Task item:
Print the data that follows word for word, leaving out any picture.

Data:
============================================================
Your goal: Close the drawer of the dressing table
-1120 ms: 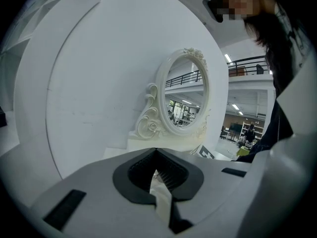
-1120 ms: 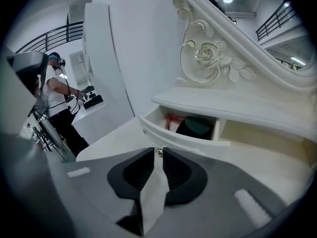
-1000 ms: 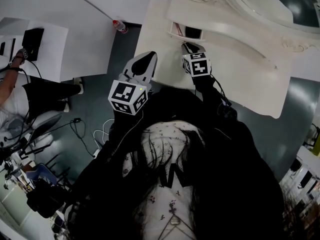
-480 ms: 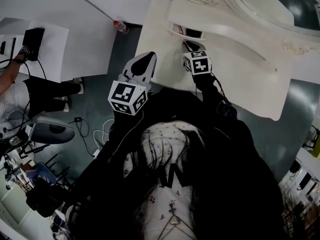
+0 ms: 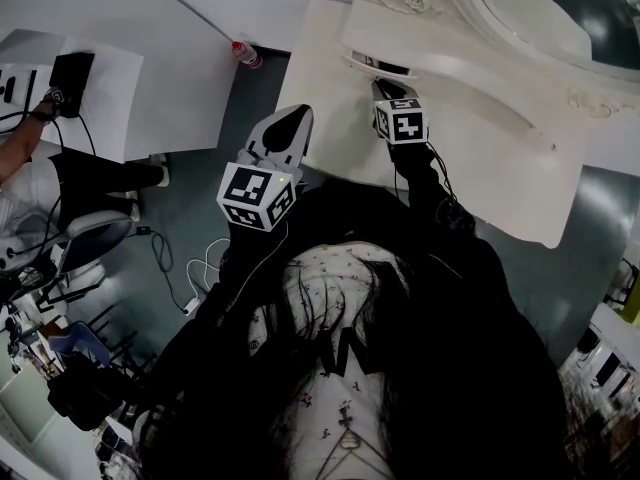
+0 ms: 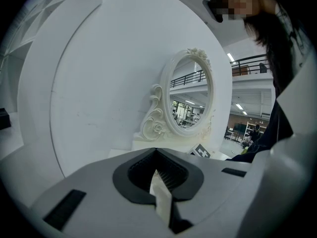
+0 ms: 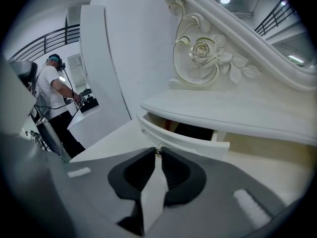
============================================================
Result below:
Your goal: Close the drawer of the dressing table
-1120 ms: 
-1120 ms: 
-1000 ms: 
-480 ms: 
+0 ms: 
+0 ms: 
+0 ms: 

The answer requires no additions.